Urban Wetland and its Importance

Vijaylakshmi Suman

World Wetlands Day is celebrated every year on 2 February to raise global awareness about the importance of wetlands for the environment and the people. This day also marks the date of the adoption of the Convention on Wetland in 1971, in the Iranian city of Ramsar on the shores of the Caspian Sea.  The theme for World Wetlands Day 2021 was ‘Wetlands and Water’, and highlights the significance of wetlands as a source of fresh water. The 2021 campaign also highlights the contribution of wetlands to the freshwater of the planet. Despite the Ramsar’s constant interventions, along with other efforts at recognising the importance of wetlands every year, the survival of many of the world’s wetlands are still uncertain. According to experts, human-dominated landscapes have continued to threaten the majority of wetlands regardless of their protected status.

A waterbody at the Dheerpur Wetland Project Site. Courtesy: CUES

Urban wetlands specifically are subjected to severe damage. Amidst the rapid expansion of the city, there has been an increase in wetland loss and degradation. Research has also shown that the way urban communities perceive urban wetlands is very different from the way they perceive rural or agricultural wetlands. Wetland degradation is complicated in emerging cities, and subsequently social inequalities and poor planning impact such outcomes (Hettiarachchi et. al., 2015).

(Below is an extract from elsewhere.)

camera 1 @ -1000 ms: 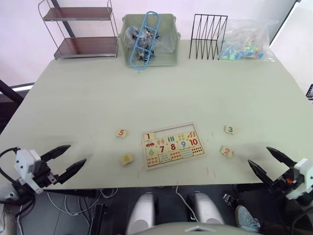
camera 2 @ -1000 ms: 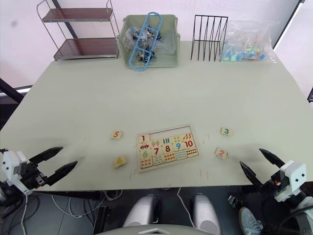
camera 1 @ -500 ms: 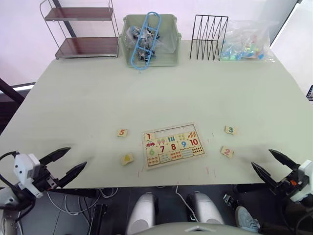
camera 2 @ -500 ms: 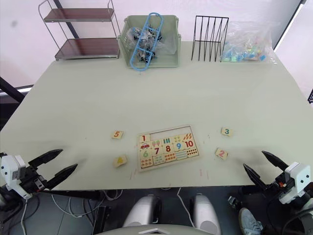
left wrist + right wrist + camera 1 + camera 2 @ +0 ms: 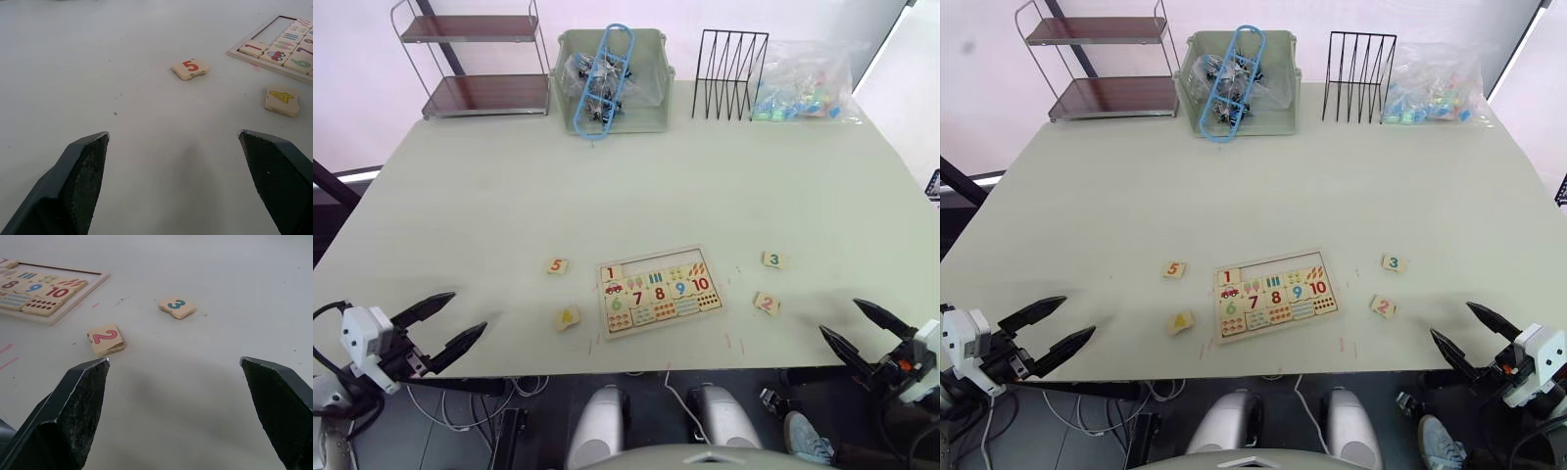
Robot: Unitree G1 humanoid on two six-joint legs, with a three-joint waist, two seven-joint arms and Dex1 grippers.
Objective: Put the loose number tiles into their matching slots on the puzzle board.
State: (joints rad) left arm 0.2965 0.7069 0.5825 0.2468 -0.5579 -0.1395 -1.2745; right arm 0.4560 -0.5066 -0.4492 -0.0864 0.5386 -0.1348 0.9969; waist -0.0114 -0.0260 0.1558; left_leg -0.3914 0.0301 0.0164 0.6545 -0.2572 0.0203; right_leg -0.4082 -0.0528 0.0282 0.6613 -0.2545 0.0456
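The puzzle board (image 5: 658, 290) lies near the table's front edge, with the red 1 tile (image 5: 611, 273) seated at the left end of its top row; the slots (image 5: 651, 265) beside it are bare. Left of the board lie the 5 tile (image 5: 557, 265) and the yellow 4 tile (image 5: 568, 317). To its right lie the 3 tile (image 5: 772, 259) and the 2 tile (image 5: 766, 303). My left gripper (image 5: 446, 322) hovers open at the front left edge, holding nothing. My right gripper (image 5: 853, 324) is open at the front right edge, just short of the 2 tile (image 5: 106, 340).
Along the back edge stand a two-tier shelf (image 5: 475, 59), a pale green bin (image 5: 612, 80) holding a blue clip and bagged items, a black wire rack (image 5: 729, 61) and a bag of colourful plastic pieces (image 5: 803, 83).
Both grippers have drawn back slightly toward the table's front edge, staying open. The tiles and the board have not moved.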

According to Zedler and Leach (1998), since the habitat structure and function of a wetland depends mainly on hydrology, urban wetlands are affected by their far-from-pristine watersheds. The upstream dams alter the magnitude and timing of flows, ultimately affecting wetlands. In addition to this, urban wetlands also receive contamination from roads, storm drains and occasional wastewater spills. Considering the degraded condition of wetlands, it is crucial for wetland managers to state the goals of management and to work towards improving their condition (Zedler & Leach, 2018). However, until 2008, urban wetlands were not a matter of concern for ecosystem loss in the Ramsar discourse, but due to their continuous damage and loss, the Ramsar framework is working on strategies and policies to overcome these issues (Hettiarachchi et. al., 2015).

Since the Ramsar convention is working at a global level, there has also been local initiative by the government and concerned authorities for reviving and restoring wetlands in the cities. In Delhi, the state wetlands authority is focusing on 278 wetlands for restoration and conservation. According to this news article, there is a lack of data on the numbers of wetlands and their area in the city. Out of the 1,000 waterbodies that used to exist in the city, 278 have been recognised by land-owning agencies for their preservation. In 2019, a 23-member State Wetland Authority was constituted for wetland restoration as an order of the National Green Tribunal. The order also states that the authority officials are incorporating locals to become ‘wetland Mitras’ in which local citizens would volunteer to provide their services for the protection and management of wetlands and help management bodies by reporting any detrimental activities which may harm or damage the wetland.

The planning and efforts put into restoring and conserving urban wetlands are complicated yet critical. In addition to the ecological concerns, one has to also deal with social, political, and economic issues in order to save and preserve an ecosystem in a human-dominated landscape. Each impact affecting the condition of a wetland needs to be thoroughly evaluated for better management of the wetland. However, initiatives like ‘World Wetlands Day’ keeps us reminded and cautious of our actions, and motivates us to be part of such events which are beneficial to both humans and the environment. For now it is encouraging that several agencies are putting in efforts to save urban wetlands.

References

  • Zedler, J. B., & Leach, M. K. (1998). Managing urban wetlands for multiple use: research, restoration, and recreation. Urban Ecosystems2(4), 189-204.
  • Hettiarachchi, M., Morrison, T. H., & McAlpine, C. (2015). Forty-three years of Ramsar and urban wetlands. Global Environmental Change, 32, 57-66.